I am a Ph.D. candidate in Economics at Yale. My research examines the economic impacts of new digital technologies on risk management, wages, and welfare. I completed my B.A. in Applied Mathematics at Harvard College in 2019 and an M.Sc. in Global Governance and Diplomacy at Oxford University under a Clarendon Fellowship in 2020. I will be on the 2025/26 job market.
Working papers
[Draft] Endogenous Transfer Networks Under Spatial Risk (Job Market Paper)
This paper studies how digital payment technologies affect the amount of insurance households can attain under spatially-correlated shocks when risk-sharing links are endogenously formed. I develop a model with three key features of transfer partnerships: source substitutability, strategic complementarities, and a motive for spatial diversification. Households jointly agree to strengthen their partnerships but can unilaterally weaken them, leading to multiple stable network configurations. In the model, the partnerships of a low-productivity household show fragility: when negative shocks raise the household's expected needs for transfers, their ability to attract profitable sources weakens as more-productive partners scale back engagement. I use the model to quantify welfare gains from transfer networks in Tanzania after the 2008 introduction of mobile money technologies, which lowered the costs of transporting money across space. By 2028, the diffusion of mobile money generates average welfare gains of 0.8%, about two-thirds of which arise from network reorganization in response to the technology. Welfare gains are progressive, driven by an enhanced redistributive role of transfers but diminished insurance benefits. Reduced transfer frictions can induce network changes that undermine informal insurance in equilibrium—offering a new explanation for the persistent vulnerability of low-income households despite technological improvements in financial access.

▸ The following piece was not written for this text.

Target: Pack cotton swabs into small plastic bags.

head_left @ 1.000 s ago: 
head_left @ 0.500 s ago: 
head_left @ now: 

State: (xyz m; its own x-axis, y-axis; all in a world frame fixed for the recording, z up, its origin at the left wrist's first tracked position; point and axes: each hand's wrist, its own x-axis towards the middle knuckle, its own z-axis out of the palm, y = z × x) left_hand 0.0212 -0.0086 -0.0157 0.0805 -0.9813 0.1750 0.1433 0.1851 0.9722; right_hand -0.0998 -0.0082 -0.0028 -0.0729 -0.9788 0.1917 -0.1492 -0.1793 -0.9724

[Draft] AI and Scale: A Quantitative Task-Based Theory of Automation
with Danial Lashkari, Wensu Li, and Neil Thompson
This paper develops a quantitative task-based theory of automation that allows a direct mapping to empirical measures of AI exposure and AI automation costs. The theory accounts for the increasing returns to scale property of AI, where fixed training costs often outweigh variable inference costs. Firms’ automation decisions across tasks are shaped not only by the relative productivity of machines to labor, but also by patterns of scale advantage, i.e., a task’s output to fixed cost ratio. We derive task, firm, and economy-wide elasticities of substitution between labor demand and capital prices under firms’ endogenous adoption of AI with fixed costs. We directly estimate the training and inference costs of AI using robust empirical relationships between AI performance and its computational inputs. To do so, we employ a worker survey to uncover information on relevant task characteristics, including complexity, i.e., a task’s number of potential outcomes, and required accuracy, i.e. the minimum proportion of “successful” attempts a worker can make to be considered qualified to conduct a task. We calibrate our baseline model to AI adoption rates published by the Census Bureau in 2023. Quantitatively, labor becomes less substitutable with AI when capital prices decline, as remaining workers are highly productive and become increasingly difficult to replace.
Publications
[Paper] Regionalized liquidity: A cross-country analysis of mobile money deployment and inflation in developing economies
World Development, 2022
Mobile money has been hailed as a serious innovation in the pursuit of financial inclusion and poverty alleviation; however, its macroeconomic effect is not fully understood. This study presents a regional theory of inflation and argues that limited market integration contributes to mobile money's inflationary effects. Household survey data from Kenya confirms increased use of mobile money after village- and supra-village-level shocks due to risk-sharing between liquidity-flexible and liquidity-constrained regions. A difference-in-differences empirical assessment indicates that mobile money deployment increases national consumer price indices. Findings support that the power to distribute equals the power to generate money supply in developig countries.
Work in progress
Dynamic Management of Supplier Capital
with Will Jianyu Lu
This paper develops a theory of supplier capital, treating the geographic distribution of a firm’s suppliers as a stock subject to depreciation. The framework rests on two principles: first, supplier relationships show persistence over time, and second, a supplier set’s geographic properties affect input price levels and volatility. In the model, each location offers a continuous menu of supplier qualities indexed by volatility. Firms adjust supplier capital along two margins: deepening relationships within a location by accessing lower-volatility suppliers, and diversifying across locations by creating new supplier ties. Diversification substitutes for deepening, while deepening displays increasing returns. The model generates state-dependent shifts in firm focus between profitability and resilience, as well as path-dependent firm costs of deepening supplier capital. Moreover, endogenous profitability shapes risk attitudes, leading firms to organize their supply chains to be more resilient as they mature.